For Sydney, Mr Lawless said the more pronounced slowdown is supported by weaker auction clearance rates which have been tracking in the high 60% range across the city over the last three weeks of June, while in Melbourne, clearance rates have moderated but remained above 70%. He said, “Both markets experienced auction clearance rates consistently in the high 70% to low 80% range over the March quarter.”
Slower housing market conditions also reflected in the annual pace of capital gains.
Across the combined capitals, the annual pace of capital gains has eased from 12.9% three months ago to 9.6% at the end of June 2017. Sydney’s annual growth rate has slowed to 12.2% over the twelve months ending June 2017, down from a recent high of 18.9% three months ago. Melbourne’s annual growth rate is now the highest of any capital city, surpassing Sydney’s annual rate of growth despite easing from 15.9% three months ago, to 13.7% over the twelve months ending June 2017.
Outside of Sydney and Melbourne, housing market conditions remain diverse.

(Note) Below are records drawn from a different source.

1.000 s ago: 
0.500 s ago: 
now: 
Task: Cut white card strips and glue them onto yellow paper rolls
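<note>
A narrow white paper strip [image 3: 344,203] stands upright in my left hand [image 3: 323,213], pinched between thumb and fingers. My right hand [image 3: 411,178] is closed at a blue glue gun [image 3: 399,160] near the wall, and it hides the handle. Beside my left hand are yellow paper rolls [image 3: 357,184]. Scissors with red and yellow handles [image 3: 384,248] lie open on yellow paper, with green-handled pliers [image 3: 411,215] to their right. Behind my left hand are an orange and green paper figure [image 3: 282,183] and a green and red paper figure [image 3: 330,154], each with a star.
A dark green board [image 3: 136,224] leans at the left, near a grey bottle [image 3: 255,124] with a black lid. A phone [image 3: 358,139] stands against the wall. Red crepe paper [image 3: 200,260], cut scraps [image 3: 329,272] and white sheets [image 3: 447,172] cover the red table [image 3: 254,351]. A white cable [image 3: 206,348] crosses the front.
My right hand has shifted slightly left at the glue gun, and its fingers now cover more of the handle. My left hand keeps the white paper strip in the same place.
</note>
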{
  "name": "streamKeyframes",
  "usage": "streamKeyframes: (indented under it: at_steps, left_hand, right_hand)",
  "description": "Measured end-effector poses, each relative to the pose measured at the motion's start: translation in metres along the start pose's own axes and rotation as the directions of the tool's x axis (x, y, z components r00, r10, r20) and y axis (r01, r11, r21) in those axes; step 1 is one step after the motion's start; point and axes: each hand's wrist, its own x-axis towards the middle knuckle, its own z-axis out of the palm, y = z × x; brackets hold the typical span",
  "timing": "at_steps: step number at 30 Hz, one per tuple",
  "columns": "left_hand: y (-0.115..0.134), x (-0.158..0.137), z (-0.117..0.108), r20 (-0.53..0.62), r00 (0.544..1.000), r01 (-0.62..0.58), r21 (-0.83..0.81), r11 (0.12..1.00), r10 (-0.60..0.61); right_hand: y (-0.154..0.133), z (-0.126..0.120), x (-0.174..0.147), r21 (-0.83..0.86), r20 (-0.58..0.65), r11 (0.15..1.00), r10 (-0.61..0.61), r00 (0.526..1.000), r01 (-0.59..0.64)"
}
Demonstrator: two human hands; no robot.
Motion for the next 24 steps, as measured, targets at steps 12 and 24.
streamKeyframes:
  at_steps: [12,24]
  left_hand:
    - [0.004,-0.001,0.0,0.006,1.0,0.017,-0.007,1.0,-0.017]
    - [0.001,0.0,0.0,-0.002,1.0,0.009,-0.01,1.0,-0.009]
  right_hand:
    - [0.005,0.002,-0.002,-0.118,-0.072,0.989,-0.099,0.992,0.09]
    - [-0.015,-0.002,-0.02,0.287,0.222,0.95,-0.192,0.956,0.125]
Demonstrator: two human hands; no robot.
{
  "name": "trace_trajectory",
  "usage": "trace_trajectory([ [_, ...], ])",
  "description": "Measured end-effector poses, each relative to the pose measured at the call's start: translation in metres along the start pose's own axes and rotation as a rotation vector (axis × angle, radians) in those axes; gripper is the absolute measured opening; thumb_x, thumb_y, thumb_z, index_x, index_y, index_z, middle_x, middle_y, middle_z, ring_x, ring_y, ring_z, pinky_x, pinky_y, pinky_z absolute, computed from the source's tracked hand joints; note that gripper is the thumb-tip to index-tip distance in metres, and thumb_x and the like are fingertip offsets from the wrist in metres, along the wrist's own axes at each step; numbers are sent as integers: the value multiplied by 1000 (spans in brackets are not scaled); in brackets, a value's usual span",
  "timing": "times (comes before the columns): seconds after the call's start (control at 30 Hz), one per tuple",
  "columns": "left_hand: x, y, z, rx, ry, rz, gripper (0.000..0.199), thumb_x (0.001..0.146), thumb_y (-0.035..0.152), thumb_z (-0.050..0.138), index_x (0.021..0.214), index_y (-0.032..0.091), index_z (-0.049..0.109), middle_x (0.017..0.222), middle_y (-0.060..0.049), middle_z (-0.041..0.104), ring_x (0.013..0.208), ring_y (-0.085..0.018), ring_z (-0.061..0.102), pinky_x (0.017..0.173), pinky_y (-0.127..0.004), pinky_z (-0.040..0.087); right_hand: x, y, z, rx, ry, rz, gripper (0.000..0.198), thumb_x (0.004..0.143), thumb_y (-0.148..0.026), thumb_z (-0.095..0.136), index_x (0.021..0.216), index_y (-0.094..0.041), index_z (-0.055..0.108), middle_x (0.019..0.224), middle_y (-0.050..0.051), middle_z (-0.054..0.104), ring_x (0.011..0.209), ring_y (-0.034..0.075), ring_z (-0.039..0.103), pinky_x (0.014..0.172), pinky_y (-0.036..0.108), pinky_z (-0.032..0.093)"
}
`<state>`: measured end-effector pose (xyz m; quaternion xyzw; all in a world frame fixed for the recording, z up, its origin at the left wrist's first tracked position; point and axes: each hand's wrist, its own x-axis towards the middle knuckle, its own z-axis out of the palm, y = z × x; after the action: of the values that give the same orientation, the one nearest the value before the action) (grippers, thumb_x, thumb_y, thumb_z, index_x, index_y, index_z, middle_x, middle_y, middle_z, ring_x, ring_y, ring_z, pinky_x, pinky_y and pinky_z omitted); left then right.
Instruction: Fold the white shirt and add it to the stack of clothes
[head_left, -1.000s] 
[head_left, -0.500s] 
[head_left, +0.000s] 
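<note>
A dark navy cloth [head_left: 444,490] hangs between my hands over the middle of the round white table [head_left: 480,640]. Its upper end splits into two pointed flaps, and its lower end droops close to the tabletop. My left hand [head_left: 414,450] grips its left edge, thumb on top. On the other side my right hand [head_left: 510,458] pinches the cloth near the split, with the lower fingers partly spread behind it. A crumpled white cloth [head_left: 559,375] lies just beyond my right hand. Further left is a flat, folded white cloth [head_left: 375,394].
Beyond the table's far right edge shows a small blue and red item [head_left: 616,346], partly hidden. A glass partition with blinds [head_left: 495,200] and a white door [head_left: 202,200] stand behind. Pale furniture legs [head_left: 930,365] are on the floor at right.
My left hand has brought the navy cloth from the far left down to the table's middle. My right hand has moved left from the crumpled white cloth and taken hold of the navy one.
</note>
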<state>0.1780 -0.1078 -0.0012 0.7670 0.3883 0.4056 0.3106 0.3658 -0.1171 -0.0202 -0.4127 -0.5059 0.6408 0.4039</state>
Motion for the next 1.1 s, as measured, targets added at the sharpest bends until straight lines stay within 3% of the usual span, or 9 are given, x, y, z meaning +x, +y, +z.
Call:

Brisbane now has the third highest quarterly pace of capital gains with dwelling values 0.5% higher over the June quarter. Brisbane’s growth is entirely attributable to a 0.8% rise in house values which offset a 2.4% fall in unit values over the quarter. Dwelling values slipped lower across the remaining capital cities, except Perth, which posted virtually flat growth conditions (+0.1%) over the June quarter.
The combined capital city preliminary clearance rate increased to 70.3 per cent this week, up from last week, when the final results saw the clearance rate fall to 66.5 per cent, the lowest clearance rate since June 2016. Auction clearance rates have been trending lower since reaching a peak at the end of February 2017 when the combined capitals clearance was recorded at 78.4%.
Considering the easing trend in clearance rates, as well as the fact that preliminary rates generally revise lower as more results flow through, it will be interesting to see how this week’s preliminary result compares with the final clearance rate which will be published on Thursday. Auction volumes were lower this week with 1,984 homes taken to auction across the combined capital cities, down from 2,355 last week however significantly higher than this time last year when auction volumes were quieter due to the Federal Election when only 841 homes were taken to auction. Melbourne had the highest number of auctions this week, with 866 properties going to market, followed closely by Sydney with 832 homes going under the hammer.